Only once since Truman has a party won three straight terms in the White House (George H.W. Bush, ‘88). So in that sense, Hillary Clinton was always swimming upstream against some very strong currents, regardless of what polls said.

This year you’ve no doubt heard talk about the so-called “Blue Wave” which will swamp Republicans out of office.

While there is a certain sense of déjà vu with this sometimes overconfident talk — Democrats are favored to take the House by the almost exact same percentage Clinton was favored — it’s important to point out that in this case, the polls are following historic norms, not flouting them.

The average amount of House seats a president’s party loses in his first midterm is 30. And this year Democrats need a net gain of only 23 seats to take the House.

Considering that a court ruling breaking up gerrymandered districts in Pennsylvania will probably be worth 4-5 seats just in and of itself, one assumes, and history tells us, that a 23-seat swing would be eminently doable for Democrats even in a “normal” midterm election.

And this is anything but a normal midterm election.

But......if there’s one thing we know, it’s that we don’t know anything until the votes are counted.

Another rabbit hole people like to jump down during the silly season is extrapolating way too much from early voting data. Like, way too much.

So far, Georgia is literally tripling early voting numbers over the last election, which at first glance would seem to support the idea that the fabled Blue Wave is building.

Then again, we don't know exactly who is casting those early votes and for whom. And early voting participation continues to rise enormously with each election, regardless.

About 58 percent of all Georgia voters cast their ballots early in 2016, compared to 37 percent who voted early in 2014. You will recall that Republicans did pretty well both of those election cycles.

The problem with overreliance on early voting returns is this: Early voting isn't magic.

Basic math tells that for each early vote, that’s one less person voting on Election Day, i.e., the so-called “cannibalization” of Election Day votes by early voting.

We’ve already learned that you just can’t count on early voting to tell you much about who is actually getting those votes.

Since we don’t register by party in Georgia (something which is often very hard to explain to our friends who have moved here from other states), all we have to go by here is demographic information, which so far is..... you guessed it, inconclusive.

In my mind the most serious indicators of political change have more to do with what we know for a fact to be true, that we can already see in front of us.

Perhaps the biggest difference over previous elections is that Democrats are contesting far more races across the country this year than they have in the past.

Over several previous election cycles, Republicans in strongly red districts have benefited from running unopposed more often than not.

But this year, in Georgia as in all across the country, Democratic candidates are contesting a staggering number of races.

Locally, let’s take a look at the examples of Lisa Ring (running for the U.S. House), Alicia Scott (running for the Georgia House), and Sandra Workman (running for the Georgia Senate).

Notice something?

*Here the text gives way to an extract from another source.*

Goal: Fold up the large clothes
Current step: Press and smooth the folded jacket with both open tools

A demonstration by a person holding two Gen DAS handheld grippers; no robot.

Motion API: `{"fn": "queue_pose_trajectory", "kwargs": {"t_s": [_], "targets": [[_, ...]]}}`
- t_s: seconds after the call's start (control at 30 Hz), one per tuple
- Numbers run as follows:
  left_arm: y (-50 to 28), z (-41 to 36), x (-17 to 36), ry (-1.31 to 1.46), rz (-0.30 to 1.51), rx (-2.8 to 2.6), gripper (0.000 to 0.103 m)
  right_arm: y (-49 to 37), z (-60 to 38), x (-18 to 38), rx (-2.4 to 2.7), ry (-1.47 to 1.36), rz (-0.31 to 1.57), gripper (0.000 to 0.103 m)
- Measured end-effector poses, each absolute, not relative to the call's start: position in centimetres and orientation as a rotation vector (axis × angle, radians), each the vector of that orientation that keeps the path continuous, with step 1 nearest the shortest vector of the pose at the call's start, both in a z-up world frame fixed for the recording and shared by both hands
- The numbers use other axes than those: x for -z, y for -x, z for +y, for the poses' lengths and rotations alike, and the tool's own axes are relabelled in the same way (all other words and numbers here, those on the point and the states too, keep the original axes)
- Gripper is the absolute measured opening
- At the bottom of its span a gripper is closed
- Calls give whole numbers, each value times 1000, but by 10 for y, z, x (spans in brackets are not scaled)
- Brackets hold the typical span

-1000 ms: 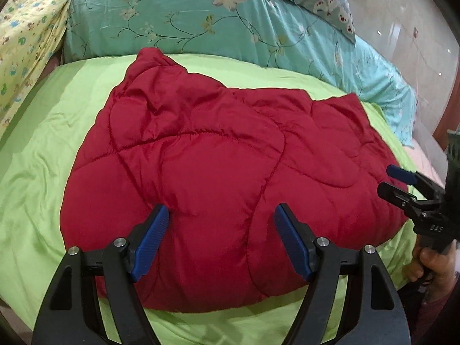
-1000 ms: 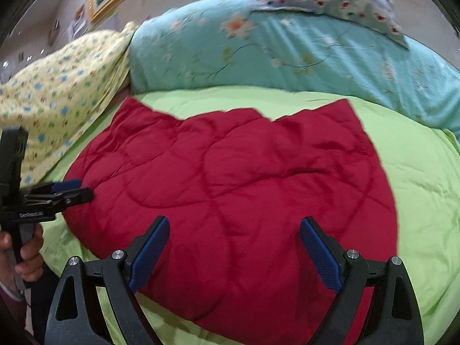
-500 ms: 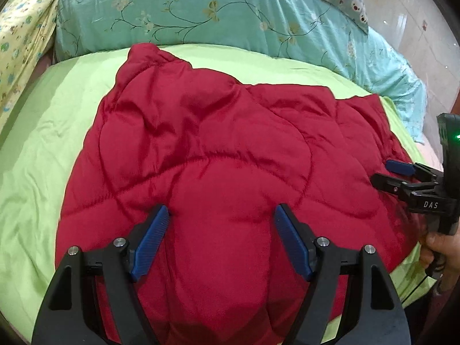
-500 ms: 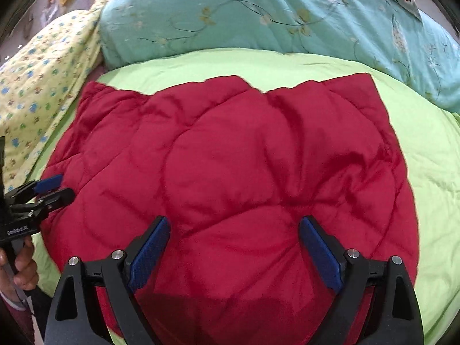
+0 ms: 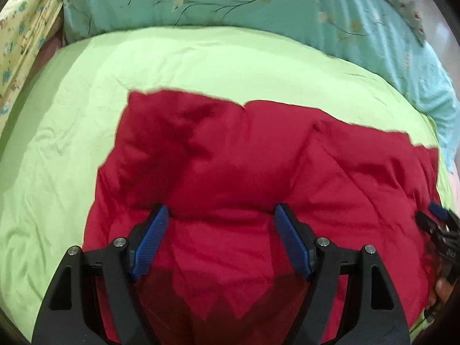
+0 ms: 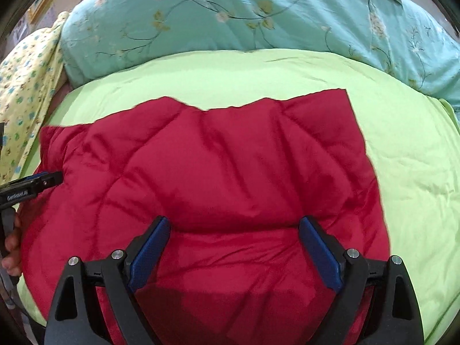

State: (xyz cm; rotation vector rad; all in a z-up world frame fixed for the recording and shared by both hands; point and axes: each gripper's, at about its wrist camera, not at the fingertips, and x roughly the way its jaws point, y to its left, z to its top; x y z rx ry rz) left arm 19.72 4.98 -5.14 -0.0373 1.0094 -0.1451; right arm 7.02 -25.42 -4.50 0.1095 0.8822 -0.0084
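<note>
A red quilted padded garment lies spread on a light green bed sheet; it also shows in the right wrist view. My left gripper is open, its blue-padded fingers pressed down onto the garment's near part, with fabric bulging between them. My right gripper is open in the same way over the garment's near edge. Each gripper shows at the side of the other's view: the right one at the garment's right edge, the left one at its left edge.
A large teal floral pillow or duvet lies across the far side of the bed. A yellow patterned cloth lies at the far left. Bare green sheet surrounds the garment to the right, left and behind.
Both grippers have moved forward and down onto the garment. Its far part now lies nearer and flatter, with more green sheet showing behind it. Both stay open.
</note>
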Motion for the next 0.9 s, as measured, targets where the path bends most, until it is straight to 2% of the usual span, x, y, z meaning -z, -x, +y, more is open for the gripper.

They’re all women, of course. And that leads me to the second important data point.

A huge number of woman candidates are competing – and in many cases competing very strongly – in a huge number of races across the country.

Much like the #MeToo movement itself, this marks a paradigm shift in U.S. electoral politics, regardless of how it all shakes out in November.

And get this: All three of the incumbent Republican men those three women are running against ran unopposed in their last elections. This year, each of them faces a Democratic woman.

I have no crystal ball that will tell me who will win. If I did, I’d be using it to pick Mega Millions numbers instead.

But you can’t win if you don’t compete, and, for this election anyway, Democrats have finally figured that out.

As for the Blue Wave, whether it will be a tsunami, a trickle, or — as is more likely — something in between remains to be seen.